*TASK TO COMPLETE*: Please restate, word for word, the lines below that begin at the one with "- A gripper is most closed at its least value" and end at the one with "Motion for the". Leave out all other lines.

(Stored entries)
---
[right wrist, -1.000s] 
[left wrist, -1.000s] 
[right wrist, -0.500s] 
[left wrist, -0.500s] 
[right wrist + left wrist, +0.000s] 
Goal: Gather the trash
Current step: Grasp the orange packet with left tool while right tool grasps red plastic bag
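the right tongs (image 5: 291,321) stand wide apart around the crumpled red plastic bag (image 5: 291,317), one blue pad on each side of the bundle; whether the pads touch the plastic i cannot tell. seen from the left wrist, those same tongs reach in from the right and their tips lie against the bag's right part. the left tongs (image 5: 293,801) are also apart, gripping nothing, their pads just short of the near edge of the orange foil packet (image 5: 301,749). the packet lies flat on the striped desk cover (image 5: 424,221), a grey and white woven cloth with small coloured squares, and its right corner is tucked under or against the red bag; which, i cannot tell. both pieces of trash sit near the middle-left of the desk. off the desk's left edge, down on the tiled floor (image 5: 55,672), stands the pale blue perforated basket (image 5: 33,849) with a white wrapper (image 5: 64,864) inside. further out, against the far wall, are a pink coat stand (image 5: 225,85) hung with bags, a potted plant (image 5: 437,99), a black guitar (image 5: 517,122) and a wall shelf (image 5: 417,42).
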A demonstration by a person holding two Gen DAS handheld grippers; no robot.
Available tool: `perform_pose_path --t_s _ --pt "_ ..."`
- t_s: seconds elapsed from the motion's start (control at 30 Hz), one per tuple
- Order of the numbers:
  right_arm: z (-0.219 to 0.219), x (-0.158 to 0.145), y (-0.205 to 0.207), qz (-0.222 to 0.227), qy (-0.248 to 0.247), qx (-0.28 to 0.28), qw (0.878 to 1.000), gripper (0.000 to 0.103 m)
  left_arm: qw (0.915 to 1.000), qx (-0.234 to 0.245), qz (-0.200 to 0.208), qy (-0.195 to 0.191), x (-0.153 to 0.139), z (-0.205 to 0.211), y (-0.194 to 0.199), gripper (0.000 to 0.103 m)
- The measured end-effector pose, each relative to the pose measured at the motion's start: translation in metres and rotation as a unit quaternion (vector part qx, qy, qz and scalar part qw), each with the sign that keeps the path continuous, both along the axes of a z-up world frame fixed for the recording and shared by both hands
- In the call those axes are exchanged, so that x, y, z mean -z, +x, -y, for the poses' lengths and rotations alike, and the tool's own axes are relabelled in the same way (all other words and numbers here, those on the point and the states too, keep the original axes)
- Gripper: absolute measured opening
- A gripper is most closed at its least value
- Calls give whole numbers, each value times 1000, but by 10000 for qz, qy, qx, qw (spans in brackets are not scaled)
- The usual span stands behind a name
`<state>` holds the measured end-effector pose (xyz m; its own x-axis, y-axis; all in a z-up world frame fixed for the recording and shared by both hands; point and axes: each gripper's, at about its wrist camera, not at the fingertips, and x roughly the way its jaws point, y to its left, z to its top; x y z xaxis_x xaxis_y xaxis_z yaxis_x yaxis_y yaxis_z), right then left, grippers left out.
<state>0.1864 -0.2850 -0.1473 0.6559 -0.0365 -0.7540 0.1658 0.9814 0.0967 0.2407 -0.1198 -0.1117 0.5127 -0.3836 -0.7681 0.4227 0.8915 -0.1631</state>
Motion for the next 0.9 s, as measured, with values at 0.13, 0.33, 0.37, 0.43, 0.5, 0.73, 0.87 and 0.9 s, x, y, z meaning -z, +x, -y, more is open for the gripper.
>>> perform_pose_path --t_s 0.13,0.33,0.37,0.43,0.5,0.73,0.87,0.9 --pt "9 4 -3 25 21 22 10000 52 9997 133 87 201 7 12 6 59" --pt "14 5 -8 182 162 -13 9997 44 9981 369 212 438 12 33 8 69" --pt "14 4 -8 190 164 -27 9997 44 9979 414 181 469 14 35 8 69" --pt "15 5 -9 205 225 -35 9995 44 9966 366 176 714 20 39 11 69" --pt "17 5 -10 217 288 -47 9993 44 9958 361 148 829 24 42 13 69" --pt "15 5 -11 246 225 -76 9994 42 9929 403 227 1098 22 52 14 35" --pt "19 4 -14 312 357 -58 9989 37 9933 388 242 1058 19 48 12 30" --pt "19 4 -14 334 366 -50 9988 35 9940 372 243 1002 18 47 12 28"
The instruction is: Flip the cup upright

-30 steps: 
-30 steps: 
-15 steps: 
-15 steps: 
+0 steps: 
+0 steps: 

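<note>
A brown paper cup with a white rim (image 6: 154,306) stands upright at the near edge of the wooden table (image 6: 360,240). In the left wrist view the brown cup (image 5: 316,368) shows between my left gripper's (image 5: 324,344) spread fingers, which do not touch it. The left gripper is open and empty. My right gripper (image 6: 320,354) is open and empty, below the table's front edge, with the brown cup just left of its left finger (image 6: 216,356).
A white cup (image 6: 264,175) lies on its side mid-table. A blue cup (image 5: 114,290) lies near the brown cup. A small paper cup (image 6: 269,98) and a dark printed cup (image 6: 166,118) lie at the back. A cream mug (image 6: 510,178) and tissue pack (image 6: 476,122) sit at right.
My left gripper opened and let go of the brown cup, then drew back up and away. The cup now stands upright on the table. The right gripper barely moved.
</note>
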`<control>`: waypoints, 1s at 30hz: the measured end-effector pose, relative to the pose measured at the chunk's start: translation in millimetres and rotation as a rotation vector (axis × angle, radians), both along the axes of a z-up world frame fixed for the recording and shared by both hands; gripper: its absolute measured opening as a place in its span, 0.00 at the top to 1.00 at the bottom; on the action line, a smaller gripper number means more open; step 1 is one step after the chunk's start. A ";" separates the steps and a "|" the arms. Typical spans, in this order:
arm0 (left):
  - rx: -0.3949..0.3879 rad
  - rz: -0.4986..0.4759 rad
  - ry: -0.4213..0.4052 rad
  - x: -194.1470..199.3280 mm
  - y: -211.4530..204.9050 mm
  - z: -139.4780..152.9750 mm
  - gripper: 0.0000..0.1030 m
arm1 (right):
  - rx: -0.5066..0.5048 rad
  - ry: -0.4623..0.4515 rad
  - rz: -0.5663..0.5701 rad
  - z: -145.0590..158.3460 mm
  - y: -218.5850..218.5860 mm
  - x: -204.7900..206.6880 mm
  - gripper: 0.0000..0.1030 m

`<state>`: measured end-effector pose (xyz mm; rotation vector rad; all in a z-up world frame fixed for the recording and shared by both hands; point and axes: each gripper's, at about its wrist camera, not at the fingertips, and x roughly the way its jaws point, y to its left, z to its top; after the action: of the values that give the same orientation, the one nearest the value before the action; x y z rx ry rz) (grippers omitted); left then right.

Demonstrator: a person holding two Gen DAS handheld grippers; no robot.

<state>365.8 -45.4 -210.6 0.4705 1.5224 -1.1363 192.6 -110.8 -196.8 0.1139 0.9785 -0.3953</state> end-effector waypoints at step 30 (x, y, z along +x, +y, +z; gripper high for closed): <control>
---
*SOLUTION FOR THIS TASK*:
- A gripper is most closed at its least value
- Calls give whole numbers, each value times 1000, but by 10000 for qz, qy, qx, qw (spans in brackets are not scaled)
- The usual span stands behind a name
`<state>` holds the measured end-effector pose (xyz m; its own x-axis, y-axis; all in a z-up world frame fixed for the recording and shared by both hands; point and axes: each gripper's, at about its wrist camera, not at the fingertips, and x roughly the way its jaws point, y to its left, z to its top; x y z xaxis_x xaxis_y xaxis_z yaxis_x yaxis_y yaxis_z), right then left, grippers left out.
<state>0.1864 -0.2850 -0.1473 0.6559 -0.0365 -0.7540 0.1658 0.9814 0.0967 0.2407 -0.1198 -0.1117 0.5127 -0.3836 -0.7681 0.4227 0.8915 -0.1631</state>
Motion for the next 0.9 s, as measured, with values at 0.13, 0.33, 0.37, 0.43, 0.5, 0.73, 0.87 and 0.9 s, x, y, z meaning -z, +x, -y, more is open for the gripper.

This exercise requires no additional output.